Shortly after the exercise the Philippines government decided to remove Puerto Princesa Airport from a group of airports that was being considered for public private partnership (PPP) programmes. The government sees a need to maintain ownership of Puerto Princesa Airport to give it the flexibility to convert the facility from civilian to military use if such a need arises in future.

Puerto Princesa has big potential but also big challenges

The Puerto Princesa market clearly has huge long-term potential as tourists from within the Philippines and abroad are attracted to Palawan’s unspoiled beaches, particularly as other Philippine holiday destinations such as Boracay become increasingly crowded. But there could be challenges in developing international routes after the Puerto Princesa Airport is upgraded.
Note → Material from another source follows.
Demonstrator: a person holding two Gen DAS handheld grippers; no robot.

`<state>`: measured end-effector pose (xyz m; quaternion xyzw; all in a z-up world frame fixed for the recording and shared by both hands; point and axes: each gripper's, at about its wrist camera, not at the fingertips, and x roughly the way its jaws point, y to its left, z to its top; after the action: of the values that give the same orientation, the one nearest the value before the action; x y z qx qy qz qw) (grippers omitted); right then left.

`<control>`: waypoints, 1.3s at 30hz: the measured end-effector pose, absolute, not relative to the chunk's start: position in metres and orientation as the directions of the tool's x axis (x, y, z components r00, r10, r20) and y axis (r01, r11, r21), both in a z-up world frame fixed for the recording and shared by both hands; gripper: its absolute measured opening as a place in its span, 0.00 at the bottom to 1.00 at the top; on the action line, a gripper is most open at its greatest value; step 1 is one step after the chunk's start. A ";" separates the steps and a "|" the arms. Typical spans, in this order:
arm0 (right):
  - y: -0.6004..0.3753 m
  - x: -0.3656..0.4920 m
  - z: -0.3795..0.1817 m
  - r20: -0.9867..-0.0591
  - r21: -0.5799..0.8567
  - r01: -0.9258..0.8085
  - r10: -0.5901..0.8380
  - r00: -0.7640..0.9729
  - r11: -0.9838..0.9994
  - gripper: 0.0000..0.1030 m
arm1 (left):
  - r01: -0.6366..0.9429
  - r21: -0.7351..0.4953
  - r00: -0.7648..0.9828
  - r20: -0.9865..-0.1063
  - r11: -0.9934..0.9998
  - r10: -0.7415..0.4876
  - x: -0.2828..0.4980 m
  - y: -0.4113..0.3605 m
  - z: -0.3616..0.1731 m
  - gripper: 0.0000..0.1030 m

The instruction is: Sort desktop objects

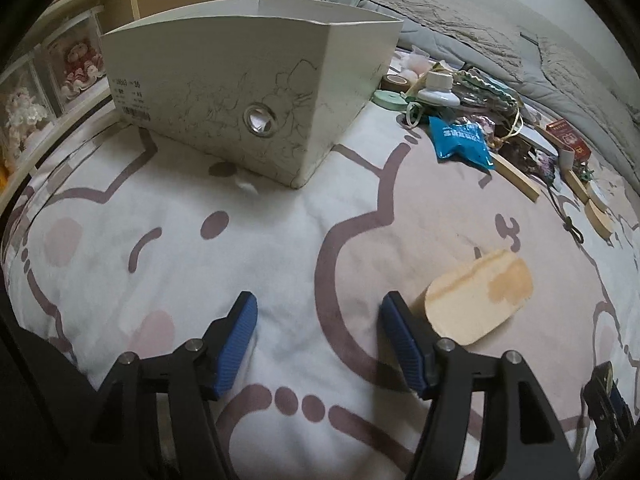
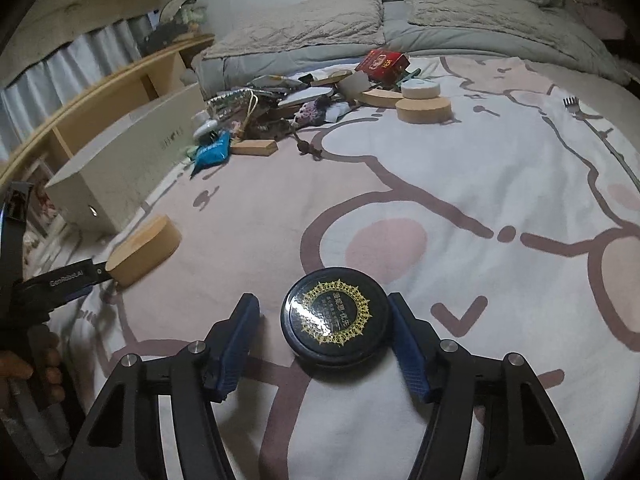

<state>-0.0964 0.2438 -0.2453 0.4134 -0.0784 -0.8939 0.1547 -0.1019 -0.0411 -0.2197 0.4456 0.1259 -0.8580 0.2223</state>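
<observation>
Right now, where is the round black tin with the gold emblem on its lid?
In the right wrist view, the round black tin lies low and centre on the cartoon-print bedspread, between the right tool's blue fingers, nearer the right-hand one.

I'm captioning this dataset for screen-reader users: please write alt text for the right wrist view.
The right gripper has its jaws around a round black tin with a gold emblem lying on a cartoon-print bedspread; only the right pad touches it. At left, the left gripper meets an oval wooden block beside a white box.
</observation>
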 end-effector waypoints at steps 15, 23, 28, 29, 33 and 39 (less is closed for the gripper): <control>0.239 -0.093 -0.249 -0.708 0.229 0.218 -0.316 -0.632 -0.949 0.63 | 0.368 -0.059 -0.585 -0.791 -0.928 -0.182 -0.072 0.006 -0.212 0.67; 0.240 -0.091 -0.250 -0.696 0.244 0.217 -0.326 -0.640 -0.945 0.63 | 0.422 -0.049 -0.567 -0.794 -0.905 -0.221 -0.085 0.000 -0.220 0.68; 0.241 -0.087 -0.250 -0.677 0.245 0.212 -0.324 -0.661 -0.946 0.63 | 0.459 -0.019 -0.547 -0.794 -0.888 -0.265 -0.094 -0.010 -0.223 0.76; 0.241 -0.086 -0.250 -0.674 0.243 0.212 -0.322 -0.665 -0.947 0.63 | 0.466 -0.016 -0.545 -0.793 -0.885 -0.272 -0.096 -0.013 -0.223 0.76; 0.239 -0.083 -0.250 -0.667 0.216 0.209 -0.301 -0.682 -0.954 0.63 | 0.499 -0.006 -0.531 -0.792 -0.867 -0.300 -0.105 -0.023 -0.224 0.76; 0.236 -0.075 -0.249 -0.653 0.174 0.182 -0.252 -0.714 -0.968 0.61 | 0.510 0.028 -0.517 -0.789 -0.860 -0.332 -0.119 -0.027 -0.225 0.77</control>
<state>-0.0753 0.2363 -0.2492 0.3592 -0.0486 -0.9246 0.1173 -0.1193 -0.0269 -0.2252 0.4270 0.1042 -0.8647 0.2433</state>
While AirAsia is extremely optimistic on the prospects for Palawan, other Philippine carriers are taking a more cautious wait and see type of approach. For example Cebu Pacific is now focusing on expanding international operations from other secondary airports in the Philippines although it will almost certainly make a move at Puerto Princesa in future if the market matures and it sees opportunities.

Therefore AirAsia will likely be the litmus test when the Puerto Princesa Airport starts to handle scheduled international flights.

A hub at Puerto Princesa could pay big dividends for AirAsia’s struggling Philippine joint venture and become a profitable niche. But it also represents a big gamble as AirAsia tries to turn around its Philippine operation.